ACTIVITY »
Set down the material exactly, keeping every line whole.

RECORDED INFORMATION »
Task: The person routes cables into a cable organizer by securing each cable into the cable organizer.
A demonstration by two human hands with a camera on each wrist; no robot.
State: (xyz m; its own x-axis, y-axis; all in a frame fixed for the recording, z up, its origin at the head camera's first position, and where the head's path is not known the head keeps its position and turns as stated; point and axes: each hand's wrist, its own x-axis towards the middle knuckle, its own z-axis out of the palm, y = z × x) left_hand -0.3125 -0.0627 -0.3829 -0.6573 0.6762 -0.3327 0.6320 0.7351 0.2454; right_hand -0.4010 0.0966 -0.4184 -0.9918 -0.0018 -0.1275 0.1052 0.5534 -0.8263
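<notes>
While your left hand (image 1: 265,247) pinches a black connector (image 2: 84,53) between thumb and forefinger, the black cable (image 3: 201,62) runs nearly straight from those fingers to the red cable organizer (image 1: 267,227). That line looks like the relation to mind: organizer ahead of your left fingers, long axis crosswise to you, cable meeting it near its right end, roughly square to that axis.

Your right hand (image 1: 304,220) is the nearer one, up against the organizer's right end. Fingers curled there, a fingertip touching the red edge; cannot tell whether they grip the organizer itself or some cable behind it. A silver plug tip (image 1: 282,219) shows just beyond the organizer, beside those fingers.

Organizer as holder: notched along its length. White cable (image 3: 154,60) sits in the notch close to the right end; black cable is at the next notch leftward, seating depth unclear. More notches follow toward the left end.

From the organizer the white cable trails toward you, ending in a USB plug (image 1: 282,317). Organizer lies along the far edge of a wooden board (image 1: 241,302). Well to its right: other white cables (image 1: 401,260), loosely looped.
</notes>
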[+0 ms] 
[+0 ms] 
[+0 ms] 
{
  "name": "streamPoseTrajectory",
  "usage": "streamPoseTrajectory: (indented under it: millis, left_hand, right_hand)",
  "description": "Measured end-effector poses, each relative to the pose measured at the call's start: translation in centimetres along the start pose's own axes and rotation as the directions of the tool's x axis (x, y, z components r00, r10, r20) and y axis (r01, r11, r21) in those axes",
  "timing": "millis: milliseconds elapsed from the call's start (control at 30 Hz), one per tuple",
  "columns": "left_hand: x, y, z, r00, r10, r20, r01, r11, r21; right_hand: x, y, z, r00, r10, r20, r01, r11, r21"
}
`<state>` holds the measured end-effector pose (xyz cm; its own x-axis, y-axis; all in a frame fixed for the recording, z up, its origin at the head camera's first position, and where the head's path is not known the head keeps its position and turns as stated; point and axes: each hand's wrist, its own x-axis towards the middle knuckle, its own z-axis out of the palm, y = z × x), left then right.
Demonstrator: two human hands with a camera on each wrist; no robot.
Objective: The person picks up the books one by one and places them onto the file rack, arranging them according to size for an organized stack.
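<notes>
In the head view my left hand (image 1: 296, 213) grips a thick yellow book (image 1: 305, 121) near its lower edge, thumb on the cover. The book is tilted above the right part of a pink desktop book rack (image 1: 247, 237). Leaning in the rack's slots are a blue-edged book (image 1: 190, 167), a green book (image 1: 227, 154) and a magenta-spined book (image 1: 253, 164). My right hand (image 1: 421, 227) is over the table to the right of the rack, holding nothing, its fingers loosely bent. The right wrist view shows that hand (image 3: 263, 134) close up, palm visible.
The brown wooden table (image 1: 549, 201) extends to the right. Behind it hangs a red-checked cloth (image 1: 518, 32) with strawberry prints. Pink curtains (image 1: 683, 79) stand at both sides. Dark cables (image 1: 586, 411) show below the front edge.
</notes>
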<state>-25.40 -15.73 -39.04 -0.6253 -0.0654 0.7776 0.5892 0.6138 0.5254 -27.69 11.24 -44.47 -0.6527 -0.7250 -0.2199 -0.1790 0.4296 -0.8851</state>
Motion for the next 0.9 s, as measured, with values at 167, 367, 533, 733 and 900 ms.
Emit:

ANSWER TO THE PROBLEM »
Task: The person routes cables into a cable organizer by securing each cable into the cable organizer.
A demonstration by two human hands with a camera on each wrist; no robot.
State: (xyz m; its own x-axis, y-axis; all in a frame fixed for the recording, z up, its origin at the head camera's first position, and where the head's path is not known the head keeps its position and turns as stated; point and axes: each hand's wrist, its own x-axis towards the middle knuckle, its own z-axis out of the palm, y = z × x) left_hand -0.3125 -0.0627 -0.3829 -0.6573 0.6762 -0.3327 0.6320 0.7351 0.2454; right_hand -0.4010 0.0966 -0.4184 -0.9918 -0.0018 -0.1275 0.1052 0.5534 -0.8263
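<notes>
While your left hand (image 1: 265,247) pinches a black connector (image 2: 84,53) between thumb and forefinger, the black cable (image 3: 201,62) runs nearly straight from those fingers to the red cable organizer (image 1: 267,227). That line looks like the relation to mind: organizer ahead of your left fingers, long axis crosswise to you, cable meeting it near its right end, roughly square to that axis.

Your right hand (image 1: 304,220) is the nearer one, up against the organizer's right end. Fingers curled there, a fingertip touching the red edge; cannot tell whether they grip the organizer itself or some cable behind it. A silver plug tip (image 1: 282,219) shows just beyond the organizer, beside those fingers.

Organizer as holder: notched along its length. White cable (image 3: 154,60) sits in the notch close to the right end; black cable is at the next notch leftward, seating depth unclear. More notches follow toward the left end.

From the organizer the white cable trails toward you, ending in a USB plug (image 1: 282,317). Organizer lies along the far edge of a wooden board (image 1: 241,302). Well to its right: other white cables (image 1: 401,260), loosely looped.
</notes>
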[+0 ms] 
[+0 ms] 
[+0 ms] 
{
  "name": "streamPoseTrajectory",
  "usage": "streamPoseTrajectory: (indented under it: millis, left_hand, right_hand)",
  "description": "Measured end-effector poses, each relative to the pose measured at the call's start: translation in centimetres along the start pose's own axes and rotation as the directions of the tool's x axis (x, y, z components r00, r10, r20) and y axis (r01, r11, r21) in those axes",
  "timing": "millis: milliseconds elapsed from the call's start (control at 30 Hz), one per tuple",
  "columns": "left_hand: x, y, z, r00, r10, r20, r01, r11, r21; right_hand: x, y, z, r00, r10, r20, r01, r11, r21"
}
`<state>` holds the measured end-effector pose (xyz cm; its own x-axis, y-axis; all in a frame fixed for the recording, z up, its origin at the head camera's first position, and where the head's path is not known the head keeps its position and turns as stated; point and axes: each hand's wrist, its own x-axis towards the middle knuckle, its own z-axis out of the palm, y = z × x), left then right.
Demonstrator: two human hands with a camera on each wrist; no robot.
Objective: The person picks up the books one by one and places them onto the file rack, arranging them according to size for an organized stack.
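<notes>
In the head view my left hand (image 1: 296, 213) grips a thick yellow book (image 1: 305, 121) near its lower edge, thumb on the cover. The book is tilted above the right part of a pink desktop book rack (image 1: 247, 237). Leaning in the rack's slots are a blue-edged book (image 1: 190, 167), a green book (image 1: 227, 154) and a magenta-spined book (image 1: 253, 164). My right hand (image 1: 421, 227) is over the table to the right of the rack, holding nothing, its fingers loosely bent. The right wrist view shows that hand (image 3: 263, 134) close up, palm visible.
The brown wooden table (image 1: 549, 201) extends to the right. Behind it hangs a red-checked cloth (image 1: 518, 32) with strawberry prints. Pink curtains (image 1: 683, 79) stand at both sides. Dark cables (image 1: 586, 411) show below the front edge.
</notes>
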<state>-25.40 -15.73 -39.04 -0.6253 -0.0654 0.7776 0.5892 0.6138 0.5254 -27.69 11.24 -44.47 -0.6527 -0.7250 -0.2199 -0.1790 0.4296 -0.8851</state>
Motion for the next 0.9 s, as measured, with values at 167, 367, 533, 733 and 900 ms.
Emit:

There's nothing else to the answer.